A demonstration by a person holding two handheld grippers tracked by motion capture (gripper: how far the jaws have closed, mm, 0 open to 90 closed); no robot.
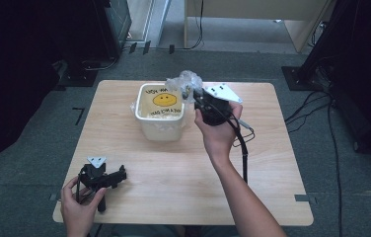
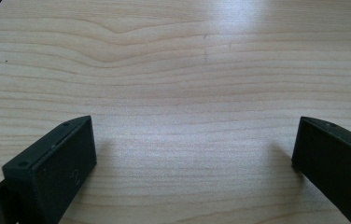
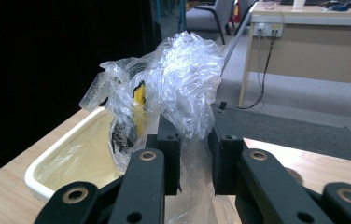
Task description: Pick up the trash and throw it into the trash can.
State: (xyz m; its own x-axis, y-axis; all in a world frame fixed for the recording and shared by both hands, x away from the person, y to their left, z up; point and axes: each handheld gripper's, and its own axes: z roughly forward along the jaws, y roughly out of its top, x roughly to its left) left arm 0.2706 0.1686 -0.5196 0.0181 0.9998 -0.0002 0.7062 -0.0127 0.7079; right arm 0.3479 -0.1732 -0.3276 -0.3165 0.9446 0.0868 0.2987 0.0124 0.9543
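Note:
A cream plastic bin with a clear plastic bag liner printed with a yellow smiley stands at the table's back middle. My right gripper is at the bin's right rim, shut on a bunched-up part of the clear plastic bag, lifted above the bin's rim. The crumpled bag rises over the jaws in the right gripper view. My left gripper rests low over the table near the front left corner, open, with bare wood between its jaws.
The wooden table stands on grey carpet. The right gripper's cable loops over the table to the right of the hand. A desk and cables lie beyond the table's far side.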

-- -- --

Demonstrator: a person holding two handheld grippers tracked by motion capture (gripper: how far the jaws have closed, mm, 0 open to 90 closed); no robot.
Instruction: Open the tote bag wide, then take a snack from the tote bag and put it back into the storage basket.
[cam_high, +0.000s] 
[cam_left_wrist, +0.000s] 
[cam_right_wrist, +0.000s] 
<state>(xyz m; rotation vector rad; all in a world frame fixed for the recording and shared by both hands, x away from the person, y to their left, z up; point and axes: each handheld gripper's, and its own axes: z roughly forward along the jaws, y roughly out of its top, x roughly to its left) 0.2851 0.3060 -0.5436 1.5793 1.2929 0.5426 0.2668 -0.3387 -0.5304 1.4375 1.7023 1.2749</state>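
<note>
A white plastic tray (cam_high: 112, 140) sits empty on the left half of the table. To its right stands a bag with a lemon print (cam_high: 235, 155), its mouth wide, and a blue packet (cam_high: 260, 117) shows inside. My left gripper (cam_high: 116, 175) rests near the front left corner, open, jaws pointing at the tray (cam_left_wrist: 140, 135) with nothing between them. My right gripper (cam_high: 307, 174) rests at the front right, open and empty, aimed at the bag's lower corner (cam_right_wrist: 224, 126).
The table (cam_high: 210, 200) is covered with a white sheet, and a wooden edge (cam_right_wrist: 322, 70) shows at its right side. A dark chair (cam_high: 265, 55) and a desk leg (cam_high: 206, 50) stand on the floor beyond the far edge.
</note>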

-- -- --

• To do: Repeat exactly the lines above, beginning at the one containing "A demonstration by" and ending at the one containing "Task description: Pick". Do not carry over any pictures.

• Answer box:
A demonstration by a person holding two handheld grippers tracked by motion capture (gripper: how far the jaws have closed, mm, 0 open to 90 closed); no robot.
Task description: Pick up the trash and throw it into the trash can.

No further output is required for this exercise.